It seems your cam is not rotating at the same speed as the crankshaft in your animation.

 John


----------



## Brian Rupnow (Apr 3, 2018)

I feel a bit foolish even having to ask. I am supposed to be "SuperDesigner" and know all this stuff. I know what I want to happen, and I know when I want it to happen. I'm just not sure how to get there. Really, about the only variable is the offset of the eccentric and the length of the link directly above the valve itself. The rocker is equal length from the pivot shaft to the center of the crankshaft and to the center of the valve when taken in a horizontal plane. That exact same eccentric, valve, and valve body works fine on the Chuck Fellows engine that I built about 10 years ago, then modified it from Chucks valve design to mine. I am moving all of the inter-related parts with my Solidworks, but I'm not getting the same positional results with this engine.


----------



## Brian Rupnow (Apr 3, 2018)

johnmcc69--the cam is rotating at the same speed as the crankshaft, but you have to watch it on Youtube at full screen to see it.


----------



## Brian Rupnow (Apr 3, 2018)

I've just realized that my valve sequence may seem a bit funky because with the pivot in between the crankshaft and the actual valve, the valve action is reversed from what the original motor was.  Now I have to try and decide what that information actually means to me. Last night I printed out five pages of valve positions from the original motor, to determine where the valve was when the piston was at top dead center, bottom dead center, halfway thru its stroke going up and coming down, and what things looks like at 45 degrees past dead center travelling counter clockwise.
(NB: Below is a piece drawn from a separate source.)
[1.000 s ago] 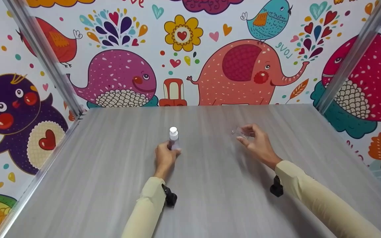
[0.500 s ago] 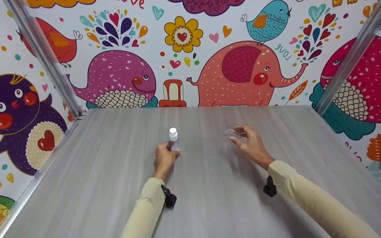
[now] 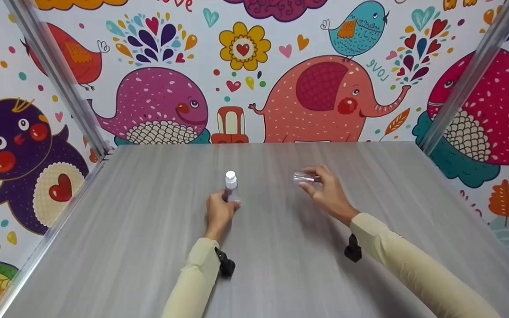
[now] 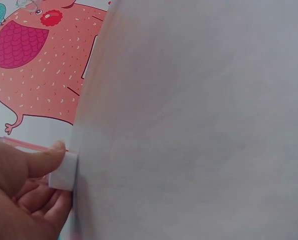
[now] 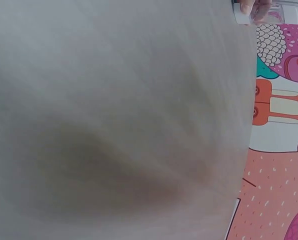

I'm 99% certain that if the cam, valve, and valve body worked on one single acting engine, it should work on another single acting engine, even though the piston stroke may change from on e engine to the next.


----------



## Brian Rupnow (Apr 3, 2018)

I'm pretty sure I have the valve sorted out, thanks to some help from Jason. Now if I get really, really, really bored this summer, I have something to work on.


----------



## Brian Rupnow (Apr 4, 2018)

Sometimes it is a bad idea to make too much of a change from whatever engine inspired you in the first place. I didn't like the look of the feet that I had on the model, so I changed them to be more or less the same as the flame-eater engine in the first post of this thread.


----------



## Brian Rupnow (Apr 4, 2018)

I have a theory on engine building that goes like this. Take the awfullest, most miserable part on the whole job and do it first. If you can do it successfully, then anything that comes after will be easy. The block that holds the crankshaft bearings and the pivot shaft is the hardest part on this engine. I rooted around in my box of aluminum and found a piece big enough to do what I wanted. This is kind of a trick, because you need a considerably larger piece to start with than what you finish with---especially if there are radii near the perimeter of the piece. You can't drill half a hole, so the stock needs to be large enough to leave about .100" beyond any holes that are drilled to give these radii. there are four holes to be drilled here. A 1" dia. hole on the right to give the radius I want. A reamed 3/16" hole in the upper left corner for the pivot shaft, a 3/8" hole below that to give another radius, and the center hole, bored to 0.906" for a bearing fit. You can actually see the bearing setting in there in the shot on the mill. I drilled that hole to 27/32" and bored it the rest of the way.


----------



## Brian Rupnow (Apr 4, 2018)

Some quality time with my friend the bandsaw yields a part that is starting to look like the drawing.


----------



## werowance (Apr 4, 2018)

I would like to see how you do the outside radi on the pivit pin holes.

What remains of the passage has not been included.